As well as undertaking strategic and logistical planning in this way, make sure you do due diligence when it comes to research preparation. Use your time to ensure you are best placed to undertake the research you propose when the time comes. Compile a realistic plan of work for yourself, with intermediate deadlines, making sure you anticipate any scheduled calls on your time or possible bottlenecks with commitments (this can be particularly pressing when you have a teaching buy-out rather than full leave). Set up an informal peer network, and agree on a set of dates for you to submit work to them. Contact all stakeholders (archives, libraries, collaborators, etc) to make sure that you will have immediate access to the materials you need at the right time. Write to potential contacts; set up lecture tours, conference presentations, or research visits.
On a more practical note, if you propose to travel abroad to undertake your research, familiarise yourself with any visa requirements well in advance, submit your application in good time, and make sure that you are up to date with all medical requirements (inoculations, institutional statements of support, ID, etc.).
Limit your availability
The key to a successful research leave is to be disciplined with your time. This applies not only to the actual research, but to your colleagues and students. Limit your availability, both in person and by email. If it is a requirement of your leave that you have some sort of responsibility for contact with colleagues or students, make sure that boundaries of contact are very clearly defined. Establish set days and/or times when you are available, and defend this time fiercely. Be proactive: if you need to be present in your workplace, put up a sign clearly stating your availability (or even better, a ‘do not disturb’ sign). Better still, limit your physical presence as much as possible – that way you won’t be caught up in the inevitable corridor conversations about internal politics.
Do what you wouldn’t do otherwise
Above all, use your research time to go somewhere and undertake research that you would not otherwise do.
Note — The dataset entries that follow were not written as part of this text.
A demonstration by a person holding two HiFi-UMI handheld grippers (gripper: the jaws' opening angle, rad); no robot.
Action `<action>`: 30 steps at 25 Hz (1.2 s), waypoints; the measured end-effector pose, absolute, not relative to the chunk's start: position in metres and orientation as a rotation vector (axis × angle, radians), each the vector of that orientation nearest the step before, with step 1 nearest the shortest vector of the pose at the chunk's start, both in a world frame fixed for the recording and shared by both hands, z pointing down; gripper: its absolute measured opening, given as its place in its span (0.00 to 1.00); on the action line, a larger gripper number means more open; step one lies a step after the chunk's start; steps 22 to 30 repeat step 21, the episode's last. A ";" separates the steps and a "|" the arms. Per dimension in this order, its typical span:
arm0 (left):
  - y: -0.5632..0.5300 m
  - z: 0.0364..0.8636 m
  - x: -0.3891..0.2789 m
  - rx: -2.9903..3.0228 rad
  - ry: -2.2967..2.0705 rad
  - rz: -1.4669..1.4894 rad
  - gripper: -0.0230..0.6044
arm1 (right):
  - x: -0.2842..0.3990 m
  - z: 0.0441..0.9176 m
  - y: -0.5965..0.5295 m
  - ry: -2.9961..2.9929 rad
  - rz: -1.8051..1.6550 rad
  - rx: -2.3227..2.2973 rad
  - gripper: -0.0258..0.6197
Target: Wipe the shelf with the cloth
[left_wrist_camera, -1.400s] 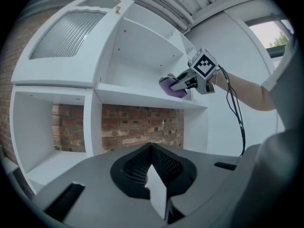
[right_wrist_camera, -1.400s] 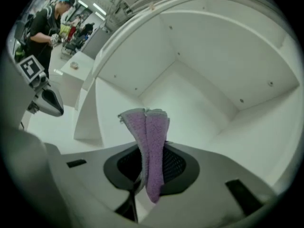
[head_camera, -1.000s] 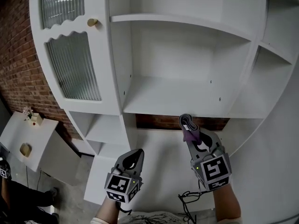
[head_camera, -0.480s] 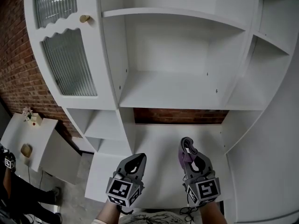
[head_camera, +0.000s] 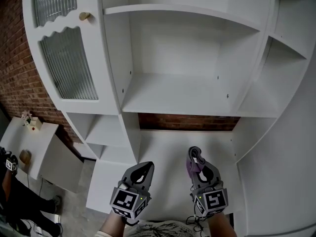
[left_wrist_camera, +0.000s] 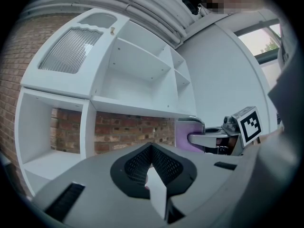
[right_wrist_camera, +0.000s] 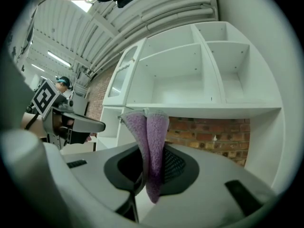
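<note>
A white shelf unit stands against a brick wall, with a ribbed glass door and a round knob at its upper left; open bays fill the rest, and the wide shelf in the middle is bare; below it a strip of brick shows, then a lower ledge.

Both tools are held low in front of that ledge, well short of the shelf; the right gripper is clamped on the cloth, a purple piece folded double, its fold standing up past the jaw tips in the right gripper view; the left gripper sits just beside it, jaws closed together with nothing between them.

The cloth looks light, soft and nappy, so it should give no resistance and weigh next to nothing; the risk is that it bunches or folds back on itself rather than lying flat; only a short tuft clears the jaws, so the wiping face is likely small, and hard plastic may scrape the board if the tool is pressed at too steep an angle. The present hold, pinched across the fold, seems secure enough; a grip nearer one edge would probably leave more fabric free to drag along the shelf. Wiping looks not yet begun.
</note>
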State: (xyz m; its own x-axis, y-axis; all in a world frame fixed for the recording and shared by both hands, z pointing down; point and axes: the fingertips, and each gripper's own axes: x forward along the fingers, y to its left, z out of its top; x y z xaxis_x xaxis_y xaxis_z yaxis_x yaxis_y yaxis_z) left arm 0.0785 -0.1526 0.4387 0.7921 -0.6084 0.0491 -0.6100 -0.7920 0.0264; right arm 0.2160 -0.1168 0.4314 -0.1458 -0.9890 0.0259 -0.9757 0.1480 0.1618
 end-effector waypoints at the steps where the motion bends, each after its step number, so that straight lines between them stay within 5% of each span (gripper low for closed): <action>1: -0.154 0.439 0.079 2.936 -0.999 0.056 0.06 | 0.216 0.432 -0.118 -2.285 -0.157 1.960 0.15; 30: -0.173 0.439 0.080 2.965 -0.976 -0.004 0.06 | 0.221 0.436 -0.135 -2.310 -0.165 1.969 0.15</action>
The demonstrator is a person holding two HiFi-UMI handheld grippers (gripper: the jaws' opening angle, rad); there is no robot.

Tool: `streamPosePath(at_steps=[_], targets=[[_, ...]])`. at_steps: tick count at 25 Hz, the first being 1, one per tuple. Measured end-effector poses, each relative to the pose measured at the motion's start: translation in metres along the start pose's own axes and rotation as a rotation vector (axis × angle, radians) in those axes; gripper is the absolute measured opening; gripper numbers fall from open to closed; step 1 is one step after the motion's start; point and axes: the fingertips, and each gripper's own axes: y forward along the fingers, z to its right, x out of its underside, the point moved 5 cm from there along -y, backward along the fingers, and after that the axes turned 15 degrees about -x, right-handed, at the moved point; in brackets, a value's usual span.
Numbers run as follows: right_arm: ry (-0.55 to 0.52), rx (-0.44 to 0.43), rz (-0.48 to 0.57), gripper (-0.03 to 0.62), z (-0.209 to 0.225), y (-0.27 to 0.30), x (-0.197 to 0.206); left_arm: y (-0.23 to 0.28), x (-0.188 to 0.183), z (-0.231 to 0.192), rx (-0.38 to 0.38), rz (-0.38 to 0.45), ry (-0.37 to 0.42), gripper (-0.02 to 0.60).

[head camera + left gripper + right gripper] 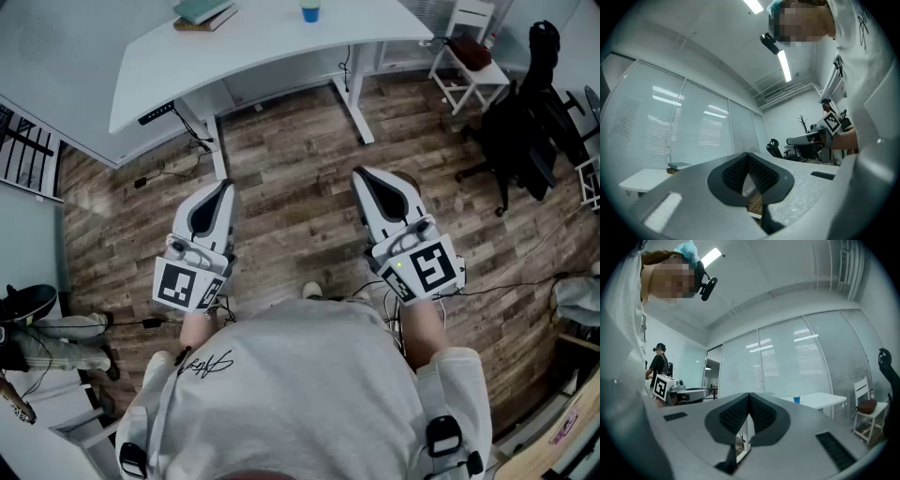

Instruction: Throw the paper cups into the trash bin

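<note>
A: So, how did the jaws stand?
B: Pressed together on both, nothing between them. The left gripper (223, 187) and right gripper (364, 176) were held side by side over the wooden floor (291, 197).
A: And the blue cup (309, 11)?
B: It stood on the white desk (262, 47) ahead, well apart from both grippers, with books (202, 13) farther left on it.
</note>
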Motion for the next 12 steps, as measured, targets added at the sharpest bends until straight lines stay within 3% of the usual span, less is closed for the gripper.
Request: streamPosePath(at_steps=[12], targets=[[-0.013, 0.0, -0.021, 0.011, 0.0007, -0.0019, 0.0014, 0.0006, -0.0054, 0.0024, 0.0, 0.012, -0.001, -0.006]])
In other words, don’t sit at home doing the sort of research that you might do anyway in between teaching and admin. Rather, use the opportunity to innovate and take a risk with your research. Travel to a place you might not otherwise go to, and try approaching your research from a fresh perspective by making new contacts and building new networks.
Plan again, and again
Throughout your leave keep a close eye on your pre-arranged schedule of work. Make adjustments as you go, but keep your overall aims/outputs in mind. At the end of your leave, look again at your planning and consider whether your research has changed your direction of travel. The end of the research period can be a great time not just for taking stock and considering all you have achieved, but also for establishing fresh priorities.